Clarity Act stalled: Bessent urges Senate markup, targets stablecoin yield debate

U.S. Treasury Secretary Scott Bessent urged the Senate to advance the Digital Asset Market Clarity Act (Clarity Act) to markup before the legislative calendar tightens ahead of the midterms. In a Wall Street Journal op-ed and Senate Banking testimony, he said some crypto executives who oppose the Clarity Act are effectively choosing “no regulation,” calling them “nihilists.” Bessent pointed to the GENIUS Act—signed into law last year to regulate dollar-backed stablecoins—as proof Congress can still move on crypto policy. The Clarity Act is stalled in the Senate for two main reasons. First, stablecoin yield rules are splitting markets: banks fear allowing passive yield could drive deposit flight, while a bipartisan Tillis–Alsobrooks proposal would ban passive yield but permit activity-based rewards and still needs broader support. Second, some pro-crypto Senate Democrats reportedly require a ban on Trump-linked personal crypto ventures as a condition to support the Clarity Act, but the White House has rejected that demand.

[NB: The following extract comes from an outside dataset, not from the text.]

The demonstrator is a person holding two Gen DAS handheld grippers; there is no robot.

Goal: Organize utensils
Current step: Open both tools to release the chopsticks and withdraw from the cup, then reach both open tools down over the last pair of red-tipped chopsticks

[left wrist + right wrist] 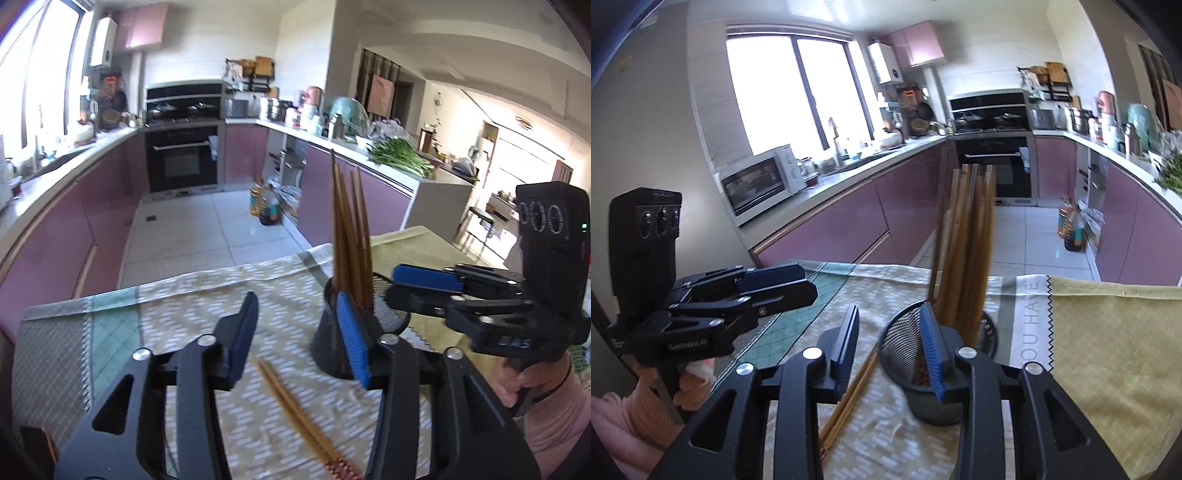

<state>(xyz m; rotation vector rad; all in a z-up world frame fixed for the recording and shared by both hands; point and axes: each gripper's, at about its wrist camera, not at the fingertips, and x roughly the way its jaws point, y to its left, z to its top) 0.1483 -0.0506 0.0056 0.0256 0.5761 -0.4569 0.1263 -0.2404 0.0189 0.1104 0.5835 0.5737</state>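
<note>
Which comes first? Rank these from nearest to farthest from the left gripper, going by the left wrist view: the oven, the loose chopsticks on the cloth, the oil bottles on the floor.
1. Loose chopsticks: on the cloth, right between the left gripper fingers.
2. Oil bottles: on the floor past the table edge, centre.
3. Oven: at the far kitchen wall, built into the cabinets.

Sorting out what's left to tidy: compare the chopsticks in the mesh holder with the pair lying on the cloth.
The chopsticks in the mesh holder stand nearly upright as a bundle of several; the chopsticks on the cloth lie flat, just a pair. The bundle sits inside the black mesh holder; the pair lies loose beside it, outside. Both sets are brown and look alike.
</note>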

Bessent warned that delays could push key regulatory momentum into the November midterm cycle and encourage further development to jurisdictions with clearer rules, such as Abu Dhabi and Singapore. For traders, the key near-term signal is Senate Banking Committee momentum toward a Clarity Act markup and vote. Progress could lift risk appetite for crypto equities and major tokens, while continued delays keep volatility elevated around stablecoin-policy headlines.
Neutral
This is a policy-development headline rather than a direct token-specific catalyst. Bessent’s push to move the Clarity Act toward markup is constructive and could improve sentiment if the bill gains traction, but the Senate remains blocked by unresolved stablecoin yield provisions and political conditions tied to the bill. The latest details increase uncertainty: the passive-yield vs. activity-reward dispute is still not settled, and the White House rejected a demand to bar Trump-linked ventures. Until the Clarity Act actually advances in the Senate and clears key votes, traders are more likely to see headline-driven volatility than a sustained directional move for any single cryptocurrency.